• Prompt
Go through the listing below and repeat it exactly, omitting each picture.

━━━ Supplied information

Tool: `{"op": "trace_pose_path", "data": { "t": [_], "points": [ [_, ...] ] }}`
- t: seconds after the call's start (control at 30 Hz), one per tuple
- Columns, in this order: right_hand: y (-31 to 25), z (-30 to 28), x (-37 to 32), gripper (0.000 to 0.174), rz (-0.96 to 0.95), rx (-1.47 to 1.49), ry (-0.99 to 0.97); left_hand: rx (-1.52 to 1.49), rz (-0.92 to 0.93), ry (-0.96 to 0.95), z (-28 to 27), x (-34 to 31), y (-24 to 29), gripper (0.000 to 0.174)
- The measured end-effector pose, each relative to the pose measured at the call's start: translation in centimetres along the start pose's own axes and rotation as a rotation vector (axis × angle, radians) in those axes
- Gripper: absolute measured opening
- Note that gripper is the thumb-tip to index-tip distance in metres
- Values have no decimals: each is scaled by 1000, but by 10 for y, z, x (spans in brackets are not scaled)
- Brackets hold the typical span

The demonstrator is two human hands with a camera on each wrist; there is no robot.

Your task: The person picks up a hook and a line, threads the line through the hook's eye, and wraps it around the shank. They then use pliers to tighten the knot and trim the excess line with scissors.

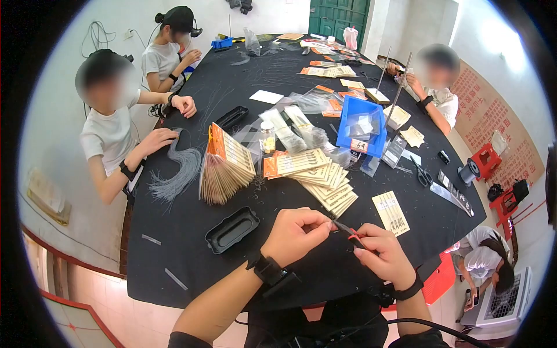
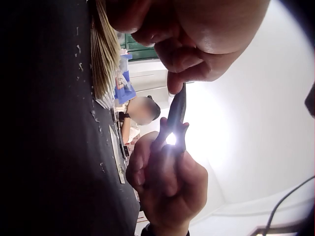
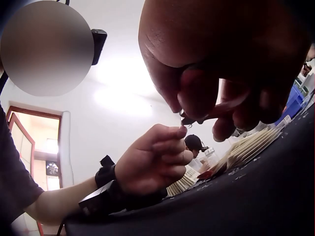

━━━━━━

• Answer for this exercise
Tool: `{"op": "trace_pose_path", "data": { "t": [_], "points": [ [_, ...] ] }}`
- t: seconds after the call's start (control at 30 Hz), one per tuple
- Columns, in this order: right_hand: y (-31 to 25), z (-30 to 28), x (-37 to 32), gripper (0.000 to 0.174), rz (-0.96 to 0.95), rx (-1.47 to 1.49), ry (-0.99 to 0.97); left_hand: rx (-1.52 to 1.49), rz (-0.92 to 0.93), ry (-0.96 to 0.95), z (-28 to 27), x (-34 to 31), y (-24 to 29), gripper (0.000 to 0.174)
- The measured end-effector pose, each relative to the pose measured at the call's start: translation in centimetres along the start pose's own axes and rotation as a rotation vector (axis × angle, radians) in those axes
- Gripper: absolute measured opening
- Note that gripper is the thumb-tip to index-tip distance in metres
- Values have no decimals: each is scaled by 1000, but by 10 for y, z, x (spans in brackets are not scaled)
- Brackets hold the typical span

The demonstrator is two human hands with a camera on each wrist; there is no robot.

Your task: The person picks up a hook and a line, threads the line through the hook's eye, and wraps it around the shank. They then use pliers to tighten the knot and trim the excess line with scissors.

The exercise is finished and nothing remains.